Saturday, December 9, 2017

Tax Lists and Provenance

Tax lists are a favorite source of mine. I've found ancestors on the lists who appear nowhere else. If an ancestor never owned property, or was a woman, they may only be found on tax lists. Widows are found on tax lists. From my experience Kentucky has the most surviving Tax Lists. I'm mainly familiar with tax lists in the Midwest and South,  I'm not sure about tax lists in North East States?

Tax lists tell you when males came of age, because that is when they first appear on tax lists. Sometimes they appear on tax lists at 18, and sometimes 21, depending on local laws. They also tell you when males died, or aged off lists, or left an area. Sometimes they state relationships. I did find one case where an ancestor was described as the son of someone.

You can now find many of these lists online at sites such as Ancestry and FamilySearch. The digitization of the Family History Library microfilms is adding to the online Tax lists.

I got back into Tax List research when I learned my immigrant ancestor, who was granted a travel pass in Germany, never appeared in American records. I had assumed he had been found in Colonial American records,  but only was made aware of the fact he didn't appear from a blog post I found about the Brower DNA project. This ancestor's name was Hubert Brower.  He traveled to America with his wife and children. He definitely isn't in deed records or court records. I decided to look for him on Tax lists which tended to cover a larger percentage of the population. Although landless males did appear on tax lists they were sometimes living as paupers so were exempt from taxation, which might be a problem as Hubert Brower and family probably arrived in America with very little.

The ancestor, Hubert Brower, I was looking for most likely would have settled in Pennsylvania where his children lived, and descendants continue to live, from the 18th Century to present. The family lived in Vincent and Coventry Townships, Chester County, Pennsylvania, for many generations. Hubert's travel pass was dated May 1726. There are surviving tax lists covering that time period.

Finding the original tax lists copies required sorting through several digitized films covering that time period. The digital film titled "Tax Transcripts 1715-1900" contains the original tax lists. These lists are sorted by township.

Tax transcripts, 1715-1900
Author:Chester County (Pennsylvania). Board of County Commissioners

There is an index for lists from 1715-1799 here

The other tax list microfilms for Chester County are just later indexes, basically.
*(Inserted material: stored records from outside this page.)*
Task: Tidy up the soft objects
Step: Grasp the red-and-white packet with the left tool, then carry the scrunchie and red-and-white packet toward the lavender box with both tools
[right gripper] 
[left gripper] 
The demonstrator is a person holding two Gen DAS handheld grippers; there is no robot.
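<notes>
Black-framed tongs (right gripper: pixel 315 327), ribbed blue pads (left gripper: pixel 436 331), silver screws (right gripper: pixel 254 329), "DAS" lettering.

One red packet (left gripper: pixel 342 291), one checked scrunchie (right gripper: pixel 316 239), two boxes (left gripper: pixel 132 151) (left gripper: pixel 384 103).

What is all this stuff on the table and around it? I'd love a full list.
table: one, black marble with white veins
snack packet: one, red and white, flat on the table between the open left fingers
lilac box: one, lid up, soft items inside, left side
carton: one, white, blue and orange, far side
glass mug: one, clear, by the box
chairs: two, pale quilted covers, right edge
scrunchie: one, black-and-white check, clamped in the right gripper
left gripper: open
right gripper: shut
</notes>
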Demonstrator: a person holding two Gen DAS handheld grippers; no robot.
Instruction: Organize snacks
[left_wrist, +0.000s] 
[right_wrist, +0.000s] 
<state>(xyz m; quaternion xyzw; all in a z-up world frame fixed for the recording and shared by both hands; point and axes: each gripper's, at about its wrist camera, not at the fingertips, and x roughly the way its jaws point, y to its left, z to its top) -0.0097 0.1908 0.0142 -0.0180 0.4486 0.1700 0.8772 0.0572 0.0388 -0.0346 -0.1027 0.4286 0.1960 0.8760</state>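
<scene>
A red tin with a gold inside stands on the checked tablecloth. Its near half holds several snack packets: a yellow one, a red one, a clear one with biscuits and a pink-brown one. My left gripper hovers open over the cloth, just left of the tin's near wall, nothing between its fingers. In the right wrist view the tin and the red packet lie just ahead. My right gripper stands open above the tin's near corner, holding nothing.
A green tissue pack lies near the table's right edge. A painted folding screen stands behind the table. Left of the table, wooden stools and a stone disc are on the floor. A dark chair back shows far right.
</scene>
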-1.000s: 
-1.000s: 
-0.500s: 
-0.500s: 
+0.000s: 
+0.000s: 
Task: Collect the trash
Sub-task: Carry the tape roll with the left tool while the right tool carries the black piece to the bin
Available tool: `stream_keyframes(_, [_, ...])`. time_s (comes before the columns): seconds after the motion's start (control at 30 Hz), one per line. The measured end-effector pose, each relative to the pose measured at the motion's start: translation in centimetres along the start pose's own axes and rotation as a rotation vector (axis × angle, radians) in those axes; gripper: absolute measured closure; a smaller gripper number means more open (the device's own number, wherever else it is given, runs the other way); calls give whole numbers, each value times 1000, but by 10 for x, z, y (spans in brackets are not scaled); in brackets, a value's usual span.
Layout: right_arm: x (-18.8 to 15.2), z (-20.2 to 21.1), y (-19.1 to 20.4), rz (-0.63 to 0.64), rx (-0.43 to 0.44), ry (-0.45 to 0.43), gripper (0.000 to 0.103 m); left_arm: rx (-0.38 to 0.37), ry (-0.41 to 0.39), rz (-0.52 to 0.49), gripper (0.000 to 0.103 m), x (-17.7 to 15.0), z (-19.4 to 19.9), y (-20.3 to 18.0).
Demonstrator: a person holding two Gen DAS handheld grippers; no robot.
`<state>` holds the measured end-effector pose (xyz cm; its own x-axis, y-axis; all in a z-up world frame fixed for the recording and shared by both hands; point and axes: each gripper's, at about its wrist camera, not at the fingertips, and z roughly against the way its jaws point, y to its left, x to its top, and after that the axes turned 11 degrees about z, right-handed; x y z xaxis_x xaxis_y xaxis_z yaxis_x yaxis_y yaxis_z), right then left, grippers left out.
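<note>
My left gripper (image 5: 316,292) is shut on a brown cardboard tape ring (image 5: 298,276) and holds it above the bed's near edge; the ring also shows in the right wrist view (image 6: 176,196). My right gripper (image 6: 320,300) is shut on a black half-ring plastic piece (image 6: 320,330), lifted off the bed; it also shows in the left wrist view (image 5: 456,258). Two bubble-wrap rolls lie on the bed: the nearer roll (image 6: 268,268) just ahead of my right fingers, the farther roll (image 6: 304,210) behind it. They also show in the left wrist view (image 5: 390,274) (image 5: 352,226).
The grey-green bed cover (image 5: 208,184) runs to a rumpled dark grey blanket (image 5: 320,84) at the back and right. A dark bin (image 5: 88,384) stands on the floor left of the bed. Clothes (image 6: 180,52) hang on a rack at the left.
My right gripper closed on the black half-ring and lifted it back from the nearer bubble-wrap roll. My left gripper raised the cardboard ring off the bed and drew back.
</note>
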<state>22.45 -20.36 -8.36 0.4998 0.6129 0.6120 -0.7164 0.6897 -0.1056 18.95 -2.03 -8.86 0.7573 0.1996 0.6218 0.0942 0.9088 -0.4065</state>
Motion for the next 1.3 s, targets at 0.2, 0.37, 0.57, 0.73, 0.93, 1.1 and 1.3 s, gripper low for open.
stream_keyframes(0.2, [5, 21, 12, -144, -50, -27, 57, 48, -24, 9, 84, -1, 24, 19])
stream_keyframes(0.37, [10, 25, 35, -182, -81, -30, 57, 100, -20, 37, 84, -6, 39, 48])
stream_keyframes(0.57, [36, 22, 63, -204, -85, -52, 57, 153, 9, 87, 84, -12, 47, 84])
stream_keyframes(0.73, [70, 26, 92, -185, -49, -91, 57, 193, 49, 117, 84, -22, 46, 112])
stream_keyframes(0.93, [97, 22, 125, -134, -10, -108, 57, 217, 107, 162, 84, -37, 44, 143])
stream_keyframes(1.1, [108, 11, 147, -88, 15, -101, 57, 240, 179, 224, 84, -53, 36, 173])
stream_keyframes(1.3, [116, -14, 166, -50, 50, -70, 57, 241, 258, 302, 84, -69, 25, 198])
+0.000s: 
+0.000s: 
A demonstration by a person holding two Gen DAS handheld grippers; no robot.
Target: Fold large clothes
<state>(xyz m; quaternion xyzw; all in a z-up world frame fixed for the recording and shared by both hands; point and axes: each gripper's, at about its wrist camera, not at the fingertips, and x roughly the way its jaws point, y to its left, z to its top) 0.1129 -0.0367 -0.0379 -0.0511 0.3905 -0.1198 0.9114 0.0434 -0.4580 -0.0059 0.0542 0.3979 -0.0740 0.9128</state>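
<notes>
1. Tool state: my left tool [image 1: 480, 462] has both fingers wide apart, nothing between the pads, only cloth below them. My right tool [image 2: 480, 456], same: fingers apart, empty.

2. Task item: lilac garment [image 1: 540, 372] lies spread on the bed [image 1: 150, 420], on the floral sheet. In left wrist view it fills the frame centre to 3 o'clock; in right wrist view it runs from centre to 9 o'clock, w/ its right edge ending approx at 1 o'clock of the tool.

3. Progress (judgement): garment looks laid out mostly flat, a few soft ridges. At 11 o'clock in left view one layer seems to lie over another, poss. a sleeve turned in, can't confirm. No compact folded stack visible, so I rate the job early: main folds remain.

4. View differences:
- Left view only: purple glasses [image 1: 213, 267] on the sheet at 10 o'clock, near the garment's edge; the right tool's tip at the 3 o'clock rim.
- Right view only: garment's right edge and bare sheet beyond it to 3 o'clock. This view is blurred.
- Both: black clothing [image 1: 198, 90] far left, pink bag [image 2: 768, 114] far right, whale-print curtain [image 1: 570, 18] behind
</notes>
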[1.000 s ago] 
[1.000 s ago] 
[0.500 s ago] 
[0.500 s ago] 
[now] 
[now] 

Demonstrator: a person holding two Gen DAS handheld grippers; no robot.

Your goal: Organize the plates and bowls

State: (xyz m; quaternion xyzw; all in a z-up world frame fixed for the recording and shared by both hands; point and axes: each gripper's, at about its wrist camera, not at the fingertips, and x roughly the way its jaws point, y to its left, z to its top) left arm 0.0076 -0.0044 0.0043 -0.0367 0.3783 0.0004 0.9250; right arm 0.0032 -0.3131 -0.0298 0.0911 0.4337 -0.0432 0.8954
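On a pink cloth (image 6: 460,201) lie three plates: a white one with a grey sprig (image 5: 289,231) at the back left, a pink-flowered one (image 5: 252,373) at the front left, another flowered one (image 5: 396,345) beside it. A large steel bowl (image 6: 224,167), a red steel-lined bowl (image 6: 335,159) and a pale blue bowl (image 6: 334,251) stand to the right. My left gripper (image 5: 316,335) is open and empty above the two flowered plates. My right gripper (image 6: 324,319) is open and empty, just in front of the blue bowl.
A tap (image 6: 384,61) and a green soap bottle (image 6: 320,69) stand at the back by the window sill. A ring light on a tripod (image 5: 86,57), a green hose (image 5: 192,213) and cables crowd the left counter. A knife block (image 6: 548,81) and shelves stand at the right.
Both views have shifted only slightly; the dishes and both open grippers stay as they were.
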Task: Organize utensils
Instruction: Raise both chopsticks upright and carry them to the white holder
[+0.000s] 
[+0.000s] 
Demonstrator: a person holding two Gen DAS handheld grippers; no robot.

A later index to Tax lists actually misses some Brower phonetic spellings

Another typed copy which lists individuals in alphabetical order
The original tax lists are much more helpful because they list people by township, making it easier to find relatives and neighbors living near an ancestor.

 I'm finding that the names, especially German names, were often phonetically spelled and varied with different tax collectors and different years. The indexes weren't helpful in several cases because the names were badly misspelled.

Here we find Christian Brower's name spelled correctly, listed with his stepfather John Road, in Vincent Township, Chester County, Pennsylvania.

His stepfather's name can be found in the records spelled Road, Rode, Rod, and Roth.

Christian's name is badly misspelled on the 1739 list below. I couldn't find this 1739 entry in the indexes for Christian because of the misspelling.

At this point his mother Ann was a widow and appears as Ann Rood on the same 1739 Vincent Township list.

Unfortunately these tax lists aren't complete for every year, and some years are missing altogether. Only a couple lists survive for the year 1726. Hubert Brower never appears on any tax lists. There are a few complete tax lists for years around 1726, and he doesn't show up on any of them. We do know that Hubert's wife Anna remarried in the 1730's. I'm not sure when the 1726 taxes were recorded and paid? The family left Germany around May 1726. Even if Hubert made it to Pennsylvania in 1726 he may not have been there in time to be recorded on a tax list. It looks like he died on the voyage to America or soon after arriving.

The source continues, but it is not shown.